Pictures stay out of the copy, and everything else in the data below is repeated exactly.
Segment Start: DATASET CONTENT
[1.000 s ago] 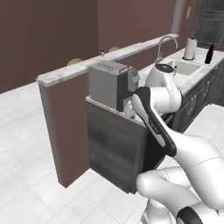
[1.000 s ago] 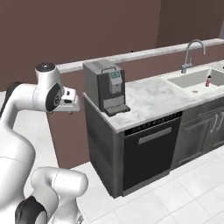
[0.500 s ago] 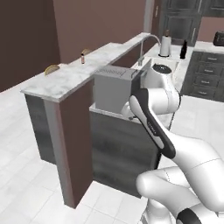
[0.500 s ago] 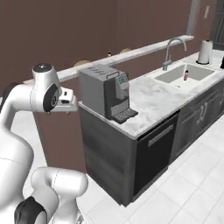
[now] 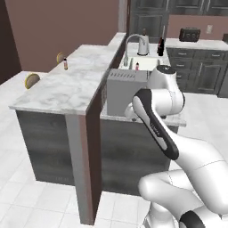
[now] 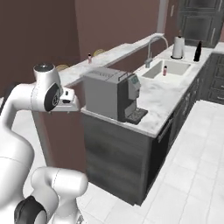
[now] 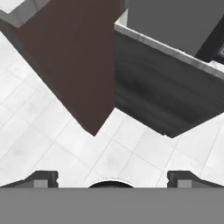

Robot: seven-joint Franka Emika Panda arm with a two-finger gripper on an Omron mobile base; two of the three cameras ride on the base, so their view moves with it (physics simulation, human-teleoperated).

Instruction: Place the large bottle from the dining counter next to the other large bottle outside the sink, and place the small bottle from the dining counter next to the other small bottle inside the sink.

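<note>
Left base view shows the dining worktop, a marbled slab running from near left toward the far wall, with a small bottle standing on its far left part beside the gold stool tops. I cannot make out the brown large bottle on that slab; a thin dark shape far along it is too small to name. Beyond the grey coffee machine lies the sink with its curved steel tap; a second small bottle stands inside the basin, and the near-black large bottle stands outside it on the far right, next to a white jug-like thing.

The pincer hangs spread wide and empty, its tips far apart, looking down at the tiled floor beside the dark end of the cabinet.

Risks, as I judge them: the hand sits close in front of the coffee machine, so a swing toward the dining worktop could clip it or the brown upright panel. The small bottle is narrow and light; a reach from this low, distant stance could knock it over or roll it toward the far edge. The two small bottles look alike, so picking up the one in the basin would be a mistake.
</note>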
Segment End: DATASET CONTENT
# RESULT FOR THIS EXERCISE
[1.000 s ago] 
[1.000 s ago] 
[0.500 s ago] 
[0.500 s ago] 
[now] 
[now] 
[now] 

Robot: seven-joint Franka Emika Panda arm with a two-finger gripper on an Omron mobile base; two of the three cameras ride on the base, so their view moves with it (physics simulation, human-teleoperated).

Instruction: Place the large bottle from the dining counter next to the other large bottle outside the sink, and place the small bottle from the dining counter next to the other small bottle inside the sink.

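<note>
Left base view shows the dining worktop, a marbled slab running from near left toward the far wall, with a small bottle standing on its far left part beside the gold stool tops. I cannot make out the brown large bottle on that slab; a thin dark shape far along it is too small to name. Beyond the grey coffee machine lies the sink with its curved steel tap; a second small bottle stands inside the basin, and the near-black large bottle stands outside it on the far right, next to a white jug-like thing.

The pincer hangs spread wide and empty, its tips far apart, looking down at the tiled floor beside the dark end of the cabinet.

Risks, as I judge them: the hand sits close in front of the coffee machine, so a swing toward the dining worktop could clip it or the brown upright panel. The small bottle is narrow and light; a reach from this low, distant stance could knock it over or roll it toward the far edge. The two small bottles look alike, so picking up the one in the basin would be a mistake.
</note>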

The answer has been fully stated.